INSTRUCTIONS FOR THE TASK> Nothing below is to be printed except the lines between the line holding "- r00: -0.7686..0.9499" and the line holding "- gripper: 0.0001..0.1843", inclusive, each exactly as it appears.

RECORDED INFORMATION>
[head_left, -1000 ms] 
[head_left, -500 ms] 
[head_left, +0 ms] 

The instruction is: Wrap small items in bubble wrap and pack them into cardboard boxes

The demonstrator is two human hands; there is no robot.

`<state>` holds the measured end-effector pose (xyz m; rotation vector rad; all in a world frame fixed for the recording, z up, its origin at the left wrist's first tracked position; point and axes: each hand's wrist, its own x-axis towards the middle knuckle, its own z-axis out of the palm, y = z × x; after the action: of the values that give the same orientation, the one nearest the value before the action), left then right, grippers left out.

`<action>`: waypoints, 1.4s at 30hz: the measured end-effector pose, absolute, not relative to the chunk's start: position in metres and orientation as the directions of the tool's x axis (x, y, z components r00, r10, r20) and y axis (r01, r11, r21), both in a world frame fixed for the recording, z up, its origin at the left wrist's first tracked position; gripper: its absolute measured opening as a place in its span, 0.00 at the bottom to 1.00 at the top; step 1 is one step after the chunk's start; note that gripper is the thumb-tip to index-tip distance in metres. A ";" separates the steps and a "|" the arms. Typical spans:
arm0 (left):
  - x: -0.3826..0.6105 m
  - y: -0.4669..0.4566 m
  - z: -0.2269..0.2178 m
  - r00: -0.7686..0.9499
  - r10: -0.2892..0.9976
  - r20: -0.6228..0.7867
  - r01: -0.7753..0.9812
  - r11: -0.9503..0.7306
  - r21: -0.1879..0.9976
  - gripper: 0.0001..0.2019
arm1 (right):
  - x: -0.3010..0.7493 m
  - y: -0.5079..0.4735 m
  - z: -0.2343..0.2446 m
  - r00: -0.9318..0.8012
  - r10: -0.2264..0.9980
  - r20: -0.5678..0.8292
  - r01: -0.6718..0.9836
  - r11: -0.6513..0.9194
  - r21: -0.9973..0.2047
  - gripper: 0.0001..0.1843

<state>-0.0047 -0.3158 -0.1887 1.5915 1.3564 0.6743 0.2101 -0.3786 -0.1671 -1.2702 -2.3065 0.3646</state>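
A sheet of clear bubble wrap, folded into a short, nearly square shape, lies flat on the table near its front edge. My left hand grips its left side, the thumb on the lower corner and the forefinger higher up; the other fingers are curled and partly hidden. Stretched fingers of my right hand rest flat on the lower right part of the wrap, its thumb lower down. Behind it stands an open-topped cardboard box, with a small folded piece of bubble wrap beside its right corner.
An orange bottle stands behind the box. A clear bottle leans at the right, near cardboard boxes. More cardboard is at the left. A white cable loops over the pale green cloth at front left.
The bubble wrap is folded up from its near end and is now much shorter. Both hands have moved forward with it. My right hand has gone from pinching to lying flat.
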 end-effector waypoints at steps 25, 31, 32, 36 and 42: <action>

RESPONSE TO THE TASK>
  - r00: -0.7686..0.9499
  - r10: -0.2892..0.9976
  - r20: -0.6228..0.7867
  - r01: -0.7753..0.9812
  - r11: -0.9503..0.7306
  - r21: -0.1879..0.9976
  - gripper: 0.0001..0.2019
arm1 (right):
  - x: -0.3010..0.7493 m
  - y: -0.5079..0.4735 m
  - z: -0.2343..0.2446 m
  - r00: -0.9318..0.8012
  - r10: -0.2264..0.9980
  - r20: -0.5678..0.8292
  - r01: -0.6718..0.9836
  - r11: -0.6513..0.9194
  - r21: -0.9973..0.2047
  - gripper: 0.0001..0.1843

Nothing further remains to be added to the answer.